Jun 122015
 

My general approach to extracting data from any API is to extract the data into a relational database and then write SQL queries on top of it to get the required information. Though this works, its often tedious and involves running multiple applications.

The R programming language works great for statistical computation and plotting graphics and I have been tinkering around with it for the last few weeks. While learning R, I thought of using R to extract data from the API as well. This would allow extracting the latest data from the API and compute stats with a single script. And though the XML package in R doesn’t make for the most intuitive parsing code, the vectorized operations reduces the need for frequent loops and keeps the code concise and readable.

And though this code is written for the Socialcast API, it can be easily tweaked to pull data from any social API like Facebook, Yammer etc. The first step is to pull the data from the API – the RCurl package gets us the data which can then be parsed using the XML package.

rm(list=ls())
library(RCurl)
library(XML)

continueLoading=TRUE
page = 1
finalDataFrame <- NULL

getInnerText <- function(inputData,parentNode,childNode) {
  test <- xpathSApply(inputData,parentNode,function(x){
    if(is.null(x[childNode][[childNode]])) {
      ""
    }else {
      xmlValue(x[childNode][[childNode]])
    }
  })
  return(test)
}

while(continueLoading) {

  messagesData <- getURL(paste("https://demo.socialcast.com/api/groups/acmecorpsoftballteam/messages.xml?per_page=20&page=",page,sep=""),
                         userpwd="emily@socialcast.com:demo", ssl.verifypeer = FALSE, httpauth = 1L)
  print(paste("LOADING PAGE:",page))
  data <- xmlParse(messagesData)
  totalMessages <- length(getNodeSet(data,"//messages/message"))

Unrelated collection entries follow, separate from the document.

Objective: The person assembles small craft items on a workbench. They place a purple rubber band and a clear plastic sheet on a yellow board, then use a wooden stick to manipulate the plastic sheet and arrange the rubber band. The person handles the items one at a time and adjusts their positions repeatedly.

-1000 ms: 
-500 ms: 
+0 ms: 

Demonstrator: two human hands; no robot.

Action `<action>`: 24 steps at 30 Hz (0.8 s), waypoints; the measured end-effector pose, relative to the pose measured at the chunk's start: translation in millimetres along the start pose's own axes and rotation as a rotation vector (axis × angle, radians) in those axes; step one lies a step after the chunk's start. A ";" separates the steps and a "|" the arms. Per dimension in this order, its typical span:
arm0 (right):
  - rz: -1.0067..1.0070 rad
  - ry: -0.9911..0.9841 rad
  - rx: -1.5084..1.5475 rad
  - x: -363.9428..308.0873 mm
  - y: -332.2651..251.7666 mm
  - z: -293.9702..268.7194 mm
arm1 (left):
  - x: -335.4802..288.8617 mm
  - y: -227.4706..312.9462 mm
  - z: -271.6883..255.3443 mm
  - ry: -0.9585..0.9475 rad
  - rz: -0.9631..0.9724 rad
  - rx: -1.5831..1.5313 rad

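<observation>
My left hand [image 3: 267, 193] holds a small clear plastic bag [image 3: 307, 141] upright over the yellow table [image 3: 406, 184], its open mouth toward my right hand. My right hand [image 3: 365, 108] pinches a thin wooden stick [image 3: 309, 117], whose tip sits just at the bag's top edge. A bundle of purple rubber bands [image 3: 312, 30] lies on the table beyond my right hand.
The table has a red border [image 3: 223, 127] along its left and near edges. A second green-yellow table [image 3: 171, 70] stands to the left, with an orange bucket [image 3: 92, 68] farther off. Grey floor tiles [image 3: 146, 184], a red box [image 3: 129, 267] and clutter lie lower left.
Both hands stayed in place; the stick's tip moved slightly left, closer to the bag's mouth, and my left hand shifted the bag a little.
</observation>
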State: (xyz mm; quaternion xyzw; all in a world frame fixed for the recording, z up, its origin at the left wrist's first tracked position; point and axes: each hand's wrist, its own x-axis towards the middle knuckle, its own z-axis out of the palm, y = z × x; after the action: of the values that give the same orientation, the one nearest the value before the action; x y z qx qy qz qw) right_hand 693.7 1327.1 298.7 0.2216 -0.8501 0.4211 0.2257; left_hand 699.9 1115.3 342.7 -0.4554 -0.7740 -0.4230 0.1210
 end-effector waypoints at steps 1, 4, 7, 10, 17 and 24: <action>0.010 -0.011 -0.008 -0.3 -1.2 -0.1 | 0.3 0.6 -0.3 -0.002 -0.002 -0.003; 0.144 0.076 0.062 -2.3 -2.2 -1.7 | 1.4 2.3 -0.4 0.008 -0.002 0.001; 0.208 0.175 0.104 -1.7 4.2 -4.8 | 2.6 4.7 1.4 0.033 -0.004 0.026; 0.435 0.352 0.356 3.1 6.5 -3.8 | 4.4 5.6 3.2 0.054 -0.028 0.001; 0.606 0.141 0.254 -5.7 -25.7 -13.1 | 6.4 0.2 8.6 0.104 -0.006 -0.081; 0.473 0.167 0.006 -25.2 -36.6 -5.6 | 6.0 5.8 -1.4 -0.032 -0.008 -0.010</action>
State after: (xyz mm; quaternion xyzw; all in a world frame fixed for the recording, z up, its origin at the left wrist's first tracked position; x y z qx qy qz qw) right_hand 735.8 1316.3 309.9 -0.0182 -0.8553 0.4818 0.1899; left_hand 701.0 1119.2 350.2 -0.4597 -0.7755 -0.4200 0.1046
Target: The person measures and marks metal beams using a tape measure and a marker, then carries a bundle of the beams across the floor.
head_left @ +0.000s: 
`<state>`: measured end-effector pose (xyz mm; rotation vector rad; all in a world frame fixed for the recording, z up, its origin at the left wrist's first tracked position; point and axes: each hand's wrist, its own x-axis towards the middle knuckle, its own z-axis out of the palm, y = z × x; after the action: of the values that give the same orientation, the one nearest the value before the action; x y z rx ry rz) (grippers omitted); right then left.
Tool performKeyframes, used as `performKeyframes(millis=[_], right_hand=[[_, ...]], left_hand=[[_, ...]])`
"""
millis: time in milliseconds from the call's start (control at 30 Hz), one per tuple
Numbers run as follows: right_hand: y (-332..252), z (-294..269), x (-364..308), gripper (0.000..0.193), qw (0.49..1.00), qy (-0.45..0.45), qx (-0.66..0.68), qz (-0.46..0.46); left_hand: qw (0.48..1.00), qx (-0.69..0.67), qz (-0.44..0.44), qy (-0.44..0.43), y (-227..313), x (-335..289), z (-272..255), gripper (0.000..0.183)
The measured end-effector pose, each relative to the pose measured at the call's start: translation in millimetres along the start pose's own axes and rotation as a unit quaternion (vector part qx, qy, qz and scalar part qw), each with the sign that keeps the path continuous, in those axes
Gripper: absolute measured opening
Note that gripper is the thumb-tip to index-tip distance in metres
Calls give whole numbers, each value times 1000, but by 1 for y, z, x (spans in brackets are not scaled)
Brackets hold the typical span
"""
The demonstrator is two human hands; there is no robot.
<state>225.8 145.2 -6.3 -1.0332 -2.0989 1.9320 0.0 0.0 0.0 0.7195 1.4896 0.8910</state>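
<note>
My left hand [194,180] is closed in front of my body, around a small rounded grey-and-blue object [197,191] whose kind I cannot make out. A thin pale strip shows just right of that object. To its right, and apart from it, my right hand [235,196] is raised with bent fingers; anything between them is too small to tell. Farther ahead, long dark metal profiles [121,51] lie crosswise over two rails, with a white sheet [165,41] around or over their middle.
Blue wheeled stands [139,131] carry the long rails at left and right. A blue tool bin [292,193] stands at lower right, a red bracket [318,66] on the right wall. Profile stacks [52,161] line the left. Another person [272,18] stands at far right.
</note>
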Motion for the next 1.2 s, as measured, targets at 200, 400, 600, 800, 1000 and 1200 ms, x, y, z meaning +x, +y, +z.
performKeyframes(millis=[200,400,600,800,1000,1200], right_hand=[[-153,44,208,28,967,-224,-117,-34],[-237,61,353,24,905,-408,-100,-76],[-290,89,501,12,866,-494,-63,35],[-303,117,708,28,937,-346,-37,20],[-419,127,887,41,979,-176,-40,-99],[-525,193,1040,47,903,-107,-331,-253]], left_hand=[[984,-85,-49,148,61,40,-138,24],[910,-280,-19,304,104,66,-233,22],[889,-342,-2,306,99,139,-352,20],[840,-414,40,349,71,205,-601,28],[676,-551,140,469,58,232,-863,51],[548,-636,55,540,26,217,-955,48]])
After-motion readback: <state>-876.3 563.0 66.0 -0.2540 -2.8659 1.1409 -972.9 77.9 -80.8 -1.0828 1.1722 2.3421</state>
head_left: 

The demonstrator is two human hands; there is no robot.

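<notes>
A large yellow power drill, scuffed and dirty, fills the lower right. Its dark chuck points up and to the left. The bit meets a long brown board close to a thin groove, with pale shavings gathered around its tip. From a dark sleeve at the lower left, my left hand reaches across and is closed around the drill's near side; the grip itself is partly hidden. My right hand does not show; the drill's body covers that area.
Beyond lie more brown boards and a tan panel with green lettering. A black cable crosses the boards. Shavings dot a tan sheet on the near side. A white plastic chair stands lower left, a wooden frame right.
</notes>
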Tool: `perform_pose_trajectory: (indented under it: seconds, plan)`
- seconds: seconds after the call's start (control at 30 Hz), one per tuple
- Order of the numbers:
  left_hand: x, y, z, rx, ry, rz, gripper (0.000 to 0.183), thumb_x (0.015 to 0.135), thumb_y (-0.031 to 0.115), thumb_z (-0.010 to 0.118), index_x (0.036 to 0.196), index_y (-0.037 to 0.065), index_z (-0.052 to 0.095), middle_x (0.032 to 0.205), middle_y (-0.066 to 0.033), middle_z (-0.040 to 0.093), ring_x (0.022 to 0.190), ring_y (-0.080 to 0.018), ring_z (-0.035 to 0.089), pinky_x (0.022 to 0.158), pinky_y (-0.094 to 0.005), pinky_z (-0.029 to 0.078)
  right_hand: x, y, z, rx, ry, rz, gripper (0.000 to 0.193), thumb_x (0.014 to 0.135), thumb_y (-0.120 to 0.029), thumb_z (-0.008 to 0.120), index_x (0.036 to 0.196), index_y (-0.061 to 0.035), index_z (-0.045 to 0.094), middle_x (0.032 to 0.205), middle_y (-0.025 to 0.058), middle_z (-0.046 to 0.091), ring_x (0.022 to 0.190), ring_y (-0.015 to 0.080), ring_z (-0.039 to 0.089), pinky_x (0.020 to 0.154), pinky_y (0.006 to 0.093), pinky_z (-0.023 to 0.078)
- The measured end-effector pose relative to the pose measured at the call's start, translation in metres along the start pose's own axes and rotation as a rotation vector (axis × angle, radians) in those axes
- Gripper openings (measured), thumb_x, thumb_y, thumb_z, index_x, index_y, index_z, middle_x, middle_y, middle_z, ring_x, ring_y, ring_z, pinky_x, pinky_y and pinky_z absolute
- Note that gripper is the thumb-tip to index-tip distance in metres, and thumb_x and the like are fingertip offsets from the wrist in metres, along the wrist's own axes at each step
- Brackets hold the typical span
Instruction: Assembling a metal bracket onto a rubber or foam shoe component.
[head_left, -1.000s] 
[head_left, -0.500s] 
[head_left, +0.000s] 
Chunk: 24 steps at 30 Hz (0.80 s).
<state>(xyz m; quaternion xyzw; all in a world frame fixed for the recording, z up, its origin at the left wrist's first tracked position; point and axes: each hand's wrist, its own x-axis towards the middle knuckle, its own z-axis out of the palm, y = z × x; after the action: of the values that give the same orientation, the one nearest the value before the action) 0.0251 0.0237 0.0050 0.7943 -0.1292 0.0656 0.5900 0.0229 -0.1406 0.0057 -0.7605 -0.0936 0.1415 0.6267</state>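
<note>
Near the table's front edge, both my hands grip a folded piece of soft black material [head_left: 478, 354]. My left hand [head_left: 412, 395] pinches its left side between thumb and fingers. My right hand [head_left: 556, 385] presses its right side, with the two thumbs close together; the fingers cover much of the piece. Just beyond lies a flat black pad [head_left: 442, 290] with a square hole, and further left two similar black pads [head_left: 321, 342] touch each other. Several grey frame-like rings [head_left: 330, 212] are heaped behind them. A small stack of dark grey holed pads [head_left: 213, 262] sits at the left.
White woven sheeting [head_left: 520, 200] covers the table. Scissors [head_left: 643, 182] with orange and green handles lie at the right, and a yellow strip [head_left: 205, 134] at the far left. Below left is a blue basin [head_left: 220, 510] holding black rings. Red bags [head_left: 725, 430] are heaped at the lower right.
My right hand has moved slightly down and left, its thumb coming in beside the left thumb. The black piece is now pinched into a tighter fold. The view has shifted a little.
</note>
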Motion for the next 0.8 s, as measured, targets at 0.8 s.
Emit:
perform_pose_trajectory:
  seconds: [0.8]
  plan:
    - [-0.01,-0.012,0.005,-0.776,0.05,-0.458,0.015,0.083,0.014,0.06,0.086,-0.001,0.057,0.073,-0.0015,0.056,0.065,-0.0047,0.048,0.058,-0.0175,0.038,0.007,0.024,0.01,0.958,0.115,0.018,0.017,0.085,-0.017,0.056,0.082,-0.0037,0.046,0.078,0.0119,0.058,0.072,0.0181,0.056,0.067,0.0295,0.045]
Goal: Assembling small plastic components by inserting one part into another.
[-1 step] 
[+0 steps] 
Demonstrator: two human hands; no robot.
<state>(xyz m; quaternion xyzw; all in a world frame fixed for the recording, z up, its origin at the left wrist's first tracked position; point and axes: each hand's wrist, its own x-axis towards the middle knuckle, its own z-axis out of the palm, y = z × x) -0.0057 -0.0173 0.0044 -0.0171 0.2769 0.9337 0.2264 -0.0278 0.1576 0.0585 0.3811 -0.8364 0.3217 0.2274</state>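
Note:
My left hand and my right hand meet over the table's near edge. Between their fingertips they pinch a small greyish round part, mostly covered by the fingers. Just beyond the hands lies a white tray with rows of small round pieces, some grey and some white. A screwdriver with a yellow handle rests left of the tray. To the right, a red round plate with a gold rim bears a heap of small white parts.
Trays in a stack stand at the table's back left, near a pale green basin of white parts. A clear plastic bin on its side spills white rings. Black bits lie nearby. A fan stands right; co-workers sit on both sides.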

The totalMessages property is to check the number of messages returned by the API. When it’s zero, the while loop is exited, else the execution continues. The xmlParse function gives us a in memory structure of the document which can be iterated upon. we use the sapply function which applies a function to each element of a list and returns a vector. I’ll come to the getUserNodeValue function later

if (totalMessages == 0){
    continueLoading = FALSE
  }
  else {
    tempDataFrame <- data.frame(
      InteractionType = "Message",
      ID = sapply(getNodeSet(data, "//messages/message/id"),xmlValue),
      Author = sapply(getNodeSet(data,"//messages/message/user/name"),xmlValue),
      Body = sapply(getNodeSet(data,"//messages/message/body"),xmlValue),
      Url = sapply(getNodeSet(data,"//messages/message/permalink-url"),xmlValue),
      Type = sapply(getNodeSet(data,"//messages/message/message-type"),xmlValue),
      CreatedAt = sapply(getNodeSet(data,"//messages/message/created-at"),xmlValue),
      Location = sapply(getNodeSet(data,"//messages/message/user/id"),function(x){getUserNodeValue(x,"Location")}),
      Country = sapply(getNodeSet(data,"//messages/message/user/id"),function(x){getUserNodeValue(x,"Country")}),
      Sector = sapply(getNodeSet(data,"//messages/message/user/id"),function(x){getUserNodeValue(x,"Sector")}),
      Title = sapply(getNodeSet(data,"//messages/message/user/id"),function(x){getUserNodeValue(x,"Title")}),
      Department = sapply(getNodeSet(data,"//messages/message/user/id"),function(x){getUserNodeValue(x,"Department")})
    )

    if (is.null(finalDataFrame)) {
      finalDataFrame <- tempDataFrame
    }
    else{
      finalDataFrame <- rbind(finalDataFrame,tempDataFrame)
    }

Now we have a data frame with all the Messages from the API. However, we also need the comments and likes. This is the only place where I needed to use a for loop to iterate through each individual message node and select their comments. The xpathSApply function reduces our code further by being able to query each node of the NodeSet with the given XPath expression and applying a function on it. Furthermore it returns a vector which fits in nicely into our existing data frame.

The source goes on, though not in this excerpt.